How often should you eat? When are the best times?
Start with breakfast. It truly is the most important meal of the day because it kick starts your metabolism. It means your body begins to utilize fuel more efficiently, so skipping your morning meal makes no sense, especially if you’re a runner.
After breakfast, you should consistently consume nutritionally balanced food every two to four hours throughout the day. This eating plan will keep your ‘engine running’, so to speak, ensuring your metabolic efficiency and enhancing your ability to power through your run.

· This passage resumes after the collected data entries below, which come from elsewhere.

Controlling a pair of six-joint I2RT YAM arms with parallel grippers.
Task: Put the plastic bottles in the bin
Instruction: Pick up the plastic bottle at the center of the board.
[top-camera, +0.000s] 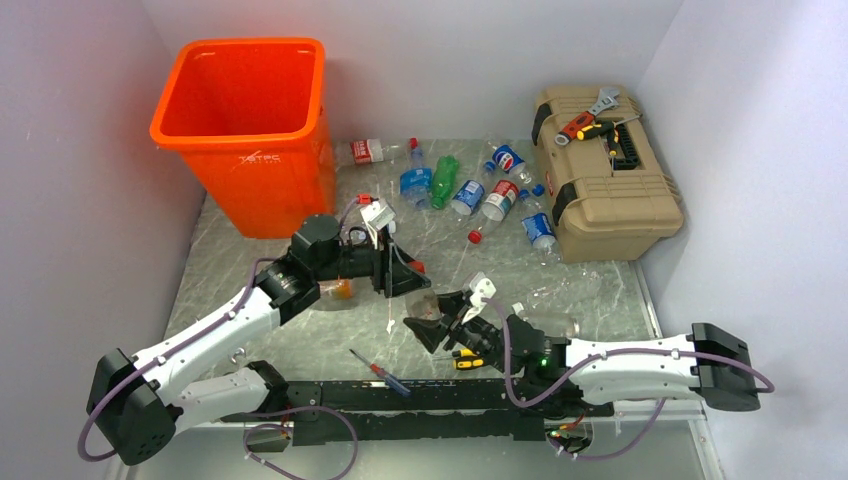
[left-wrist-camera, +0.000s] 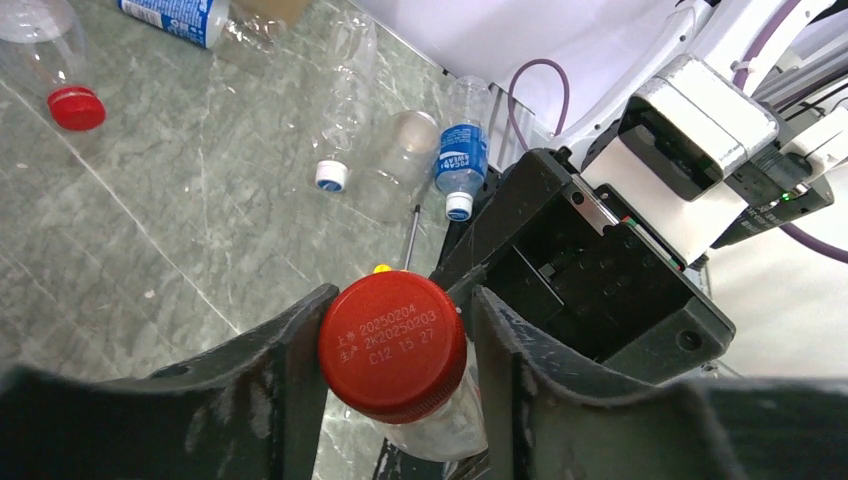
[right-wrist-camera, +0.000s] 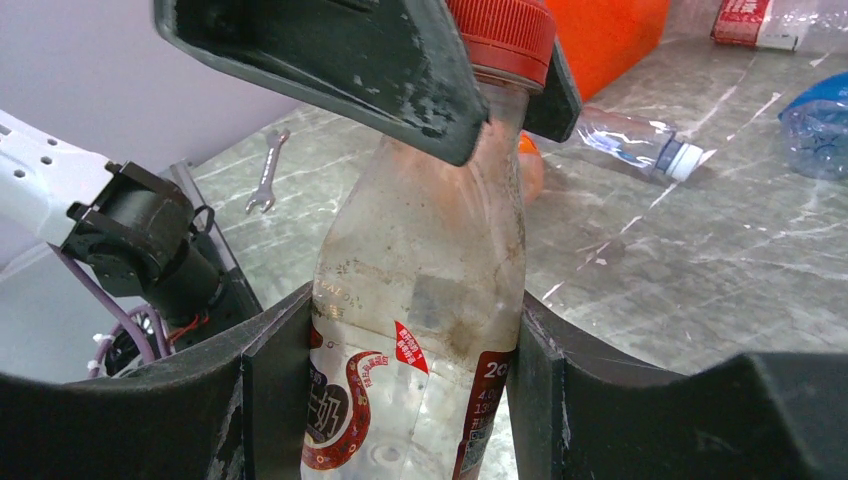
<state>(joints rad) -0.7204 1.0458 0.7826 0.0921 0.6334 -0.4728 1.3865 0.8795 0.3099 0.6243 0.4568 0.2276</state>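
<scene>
A clear bottle (right-wrist-camera: 420, 270) with a red cap (left-wrist-camera: 392, 345) and a dark red label is held above the table between both arms. My right gripper (right-wrist-camera: 415, 330) is shut on its body, one finger pressed on each side. My left gripper (left-wrist-camera: 405, 295) comes in from the cap end and is shut on the cap and neck, and its fingers (right-wrist-camera: 400, 70) show at the top of the right wrist view. In the top view the bottle (top-camera: 425, 300) hangs mid-table. The orange bin (top-camera: 265, 180) stands at the back left. Several more bottles (top-camera: 470, 190) lie at the back centre.
A tan toolbox (top-camera: 610, 190) with tools on its lid stands at the back right. A red-handled screwdriver (top-camera: 378, 372) and a yellow-handled one (top-camera: 465, 362) lie near the front edge. An orange-capped bottle (top-camera: 343, 290) sits under the left arm, and a crushed clear bottle (top-camera: 545, 320) lies by the right arm.
</scene>
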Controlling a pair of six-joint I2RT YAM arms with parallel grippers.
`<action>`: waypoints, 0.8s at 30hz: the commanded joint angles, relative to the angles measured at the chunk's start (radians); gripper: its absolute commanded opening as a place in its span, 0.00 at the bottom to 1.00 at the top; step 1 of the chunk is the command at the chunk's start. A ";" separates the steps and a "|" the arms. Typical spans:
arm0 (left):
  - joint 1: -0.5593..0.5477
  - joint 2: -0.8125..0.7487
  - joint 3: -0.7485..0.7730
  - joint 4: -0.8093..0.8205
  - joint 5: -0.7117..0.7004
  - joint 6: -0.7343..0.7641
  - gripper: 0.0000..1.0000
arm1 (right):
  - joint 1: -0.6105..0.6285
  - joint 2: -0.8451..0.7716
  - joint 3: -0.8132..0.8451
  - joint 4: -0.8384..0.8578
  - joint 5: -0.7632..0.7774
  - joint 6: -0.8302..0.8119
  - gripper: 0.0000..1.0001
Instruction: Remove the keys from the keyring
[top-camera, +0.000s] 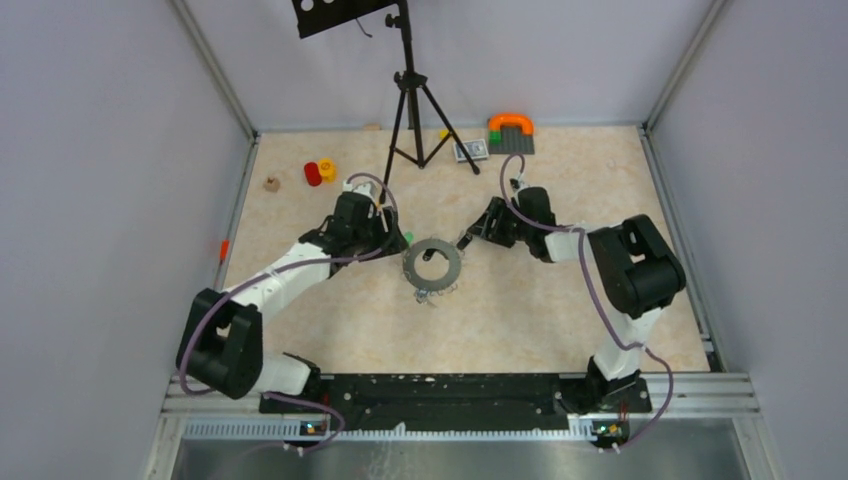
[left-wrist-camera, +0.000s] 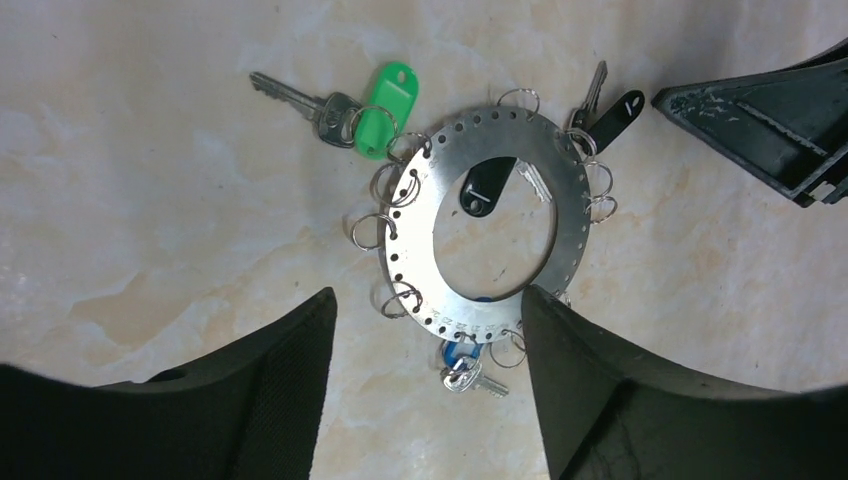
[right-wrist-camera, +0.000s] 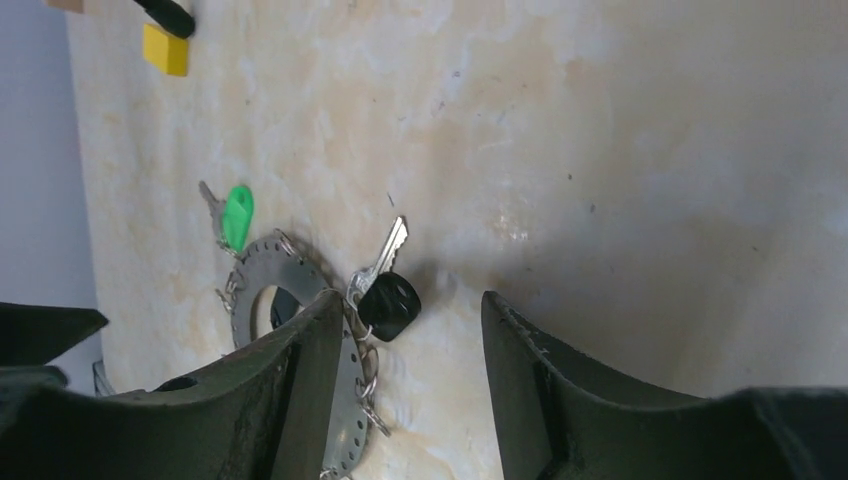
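Note:
The keyring (top-camera: 432, 262) is a flat grey metal ring lying mid-table, with small split rings round its rim (left-wrist-camera: 408, 250). The keys hang from it: a green-tagged one (left-wrist-camera: 385, 95), a black-tagged one (left-wrist-camera: 615, 112), a blue-tagged one (left-wrist-camera: 465, 365), and a black tag (left-wrist-camera: 485, 185) in the hole. My left gripper (left-wrist-camera: 428, 300) is open, low at the ring's left side (top-camera: 398, 240), its tips straddling the ring's near edge. My right gripper (right-wrist-camera: 412, 300) is open at the ring's right side (top-camera: 468, 240). A black-headed key (right-wrist-camera: 390, 305) lies by its left finger, which covers part of the keyring (right-wrist-camera: 260, 262).
A black tripod (top-camera: 410, 90) stands at the back centre. Red and yellow toys (top-camera: 320, 172) and a small wooden piece (top-camera: 270, 183) sit back left. An orange-handled piece on a grey plate (top-camera: 511, 130) sits back right. Metal frame rails border the table.

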 joint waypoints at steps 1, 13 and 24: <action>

So, don’t let yourself go hungry. Instead, supplement your three main meals with nutritional snacks throughout the day. Alternatively, you can split your three main meals into five smaller portions. This approach to eating will help your body maintain stable blood sugar levels and prevent you from feeling hungry.
What happens if you don’t eat enough?
If you’ve taken up running to lose weight, then you could be tempted to reduce what you eat as well simultaneously. However, this can be very counterproductive.
Fuelling less at a time when your body requires more can create a calorie deficit. Your body will respond to this by making you slower, weaker, and sluggish – hardly ideal for getting the most out of your runs.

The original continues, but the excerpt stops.